A model predicated not on sustainability, but on maximum extraction, with the focus squarely on getting the most out of people, as opposed to putting more into them. Of getting them to DO more, rather than inspiring them to BE more.
HUMAN RESOURCES VS HUMAN POTENTIAL
Our language and naming conventions reflect this. The people who have built our organisations, and who are the greatest contributors to their success, are mere “resources”. A finite means to an end.
Consequently, we have Human Resource departments. Structures geared almost exclusively to optimising output. To getting people to work harder, for longer, and to achieve more, with less.
Instead of seeing our people for who and what they are – infinite, unlimited potential and possibility – we have reduced them to resources who can be deployed, and redeployed; whose contributions are measured most often not in value, but in output and in time, to be structured and organised according to organisational needs.
And always in service of a single stakeholder: the shareholder.
The inevitable result of this nihilistic model has been record-high levels of burnout, disengagement and mental health issues. Research confirms this. Data reported by Forbes, and others, suggests a perfect storm of insalubrity.
• 68% of all employees are disengaged, or actively disengaged, at work.
• 52% report suffering from burnout.
• Less than half of employees think their leaders truly care about work-life balance.
• Two in three workers say workplace stress is resulting in poor sleep and wellness regimes.
• Over 40% are contemplating a major career move as a direct result of the pandemic.
Future fit? Not even close.
Turns out, many of our people are limping into a post-pandemic era demoralised, undermotivated and battling a looming crisis of purpose. Not only because they have lived through a global pandemic.

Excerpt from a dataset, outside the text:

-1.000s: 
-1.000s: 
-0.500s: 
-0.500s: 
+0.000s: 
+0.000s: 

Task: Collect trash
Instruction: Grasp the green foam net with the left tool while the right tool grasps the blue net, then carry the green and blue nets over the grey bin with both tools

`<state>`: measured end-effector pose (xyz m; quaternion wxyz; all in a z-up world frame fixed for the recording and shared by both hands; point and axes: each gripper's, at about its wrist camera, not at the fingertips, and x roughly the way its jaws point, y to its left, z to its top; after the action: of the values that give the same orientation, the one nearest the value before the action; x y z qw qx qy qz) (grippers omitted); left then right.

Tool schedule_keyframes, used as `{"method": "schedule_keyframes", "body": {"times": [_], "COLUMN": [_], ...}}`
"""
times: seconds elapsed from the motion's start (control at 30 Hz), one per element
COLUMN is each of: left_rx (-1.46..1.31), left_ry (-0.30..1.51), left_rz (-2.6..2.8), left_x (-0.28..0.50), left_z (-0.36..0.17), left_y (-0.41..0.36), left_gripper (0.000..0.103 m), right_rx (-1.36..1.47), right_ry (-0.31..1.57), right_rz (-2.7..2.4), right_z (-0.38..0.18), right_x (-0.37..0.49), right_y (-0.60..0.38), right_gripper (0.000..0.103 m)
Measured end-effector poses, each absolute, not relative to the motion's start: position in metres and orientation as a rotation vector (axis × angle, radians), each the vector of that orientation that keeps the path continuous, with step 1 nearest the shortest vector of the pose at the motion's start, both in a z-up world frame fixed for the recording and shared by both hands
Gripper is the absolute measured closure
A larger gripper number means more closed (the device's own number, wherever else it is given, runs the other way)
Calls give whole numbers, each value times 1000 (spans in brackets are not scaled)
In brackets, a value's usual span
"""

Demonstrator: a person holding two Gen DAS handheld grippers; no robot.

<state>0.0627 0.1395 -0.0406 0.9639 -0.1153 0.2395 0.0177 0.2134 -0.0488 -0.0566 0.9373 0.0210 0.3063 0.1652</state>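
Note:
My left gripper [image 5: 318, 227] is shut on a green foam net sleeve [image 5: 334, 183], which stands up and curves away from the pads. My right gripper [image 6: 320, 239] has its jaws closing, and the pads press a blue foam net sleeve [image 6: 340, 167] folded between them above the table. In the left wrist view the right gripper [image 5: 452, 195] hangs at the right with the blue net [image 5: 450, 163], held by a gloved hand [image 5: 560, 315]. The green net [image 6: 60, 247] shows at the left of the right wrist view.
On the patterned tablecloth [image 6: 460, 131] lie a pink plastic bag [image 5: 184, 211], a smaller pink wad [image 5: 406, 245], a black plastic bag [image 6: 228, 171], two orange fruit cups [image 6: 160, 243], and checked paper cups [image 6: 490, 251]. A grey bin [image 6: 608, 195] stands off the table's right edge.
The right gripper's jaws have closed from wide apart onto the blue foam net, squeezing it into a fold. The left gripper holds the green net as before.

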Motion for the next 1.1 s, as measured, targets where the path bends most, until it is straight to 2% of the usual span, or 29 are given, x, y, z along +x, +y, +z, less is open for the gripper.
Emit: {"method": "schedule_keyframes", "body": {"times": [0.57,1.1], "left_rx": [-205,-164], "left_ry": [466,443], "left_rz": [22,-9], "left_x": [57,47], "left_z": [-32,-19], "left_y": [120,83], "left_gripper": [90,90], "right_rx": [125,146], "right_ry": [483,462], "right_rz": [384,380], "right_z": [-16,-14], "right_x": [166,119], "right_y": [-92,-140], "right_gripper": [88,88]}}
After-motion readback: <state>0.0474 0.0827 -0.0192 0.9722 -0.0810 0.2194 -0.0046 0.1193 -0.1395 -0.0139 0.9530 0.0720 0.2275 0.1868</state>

Because they have lived through a global pandemic that exposed the absurdity and, ultimately, the unsustainability of a status quo that puts profit before people, and output before purpose.
A status quo that fails to see them, hear them or value them, as whole human beings.
Where to from here?
Stepping up as worthy stewards of our planet will require us to abandon many of our most firmly held ideas about commodifying our resources. Similarly, stepping up as worthy stewards of our people requires us to abandon workplace paradigms of control and extraction, and replace them with new thinking about purpose and value.
This thinking understands that far from being finite resources to be marshalled and mined, people operate at their peak when we see them not as human resources, but unlimited human potential.
As Daniel Pink reminded us: “The secret of high performance is the deeply human need to direct our own lives, to learn and create new things and to do better by ourselves and our world.”
For this to happen, however, our people must benefit from leadership that creates the context, the environment and the psychological safety to show up authentically, to find their passion, to pursue meaning and purpose, and to contribute to something greater than themselves.
As people leaders, our call to action has never been more urgent:
We have to acknowledge that the status quo, centred on serving the shareholder, not the stakeholder, and getting more out of people, as opposed to putting more into them, is fundamentally broken.
And we have to be brave enough to replace this broken, outdated model with a new, human-centric mindset that puts the whole person first. Always.
We need a new social contract – the human deal posited by Gartner – that pivots around deeper connections, radical flexibility, personal growth, holistic well-being and shared purpose.
Then – and only then – will we be able to truly test-drive our mantras of agile and future-fit.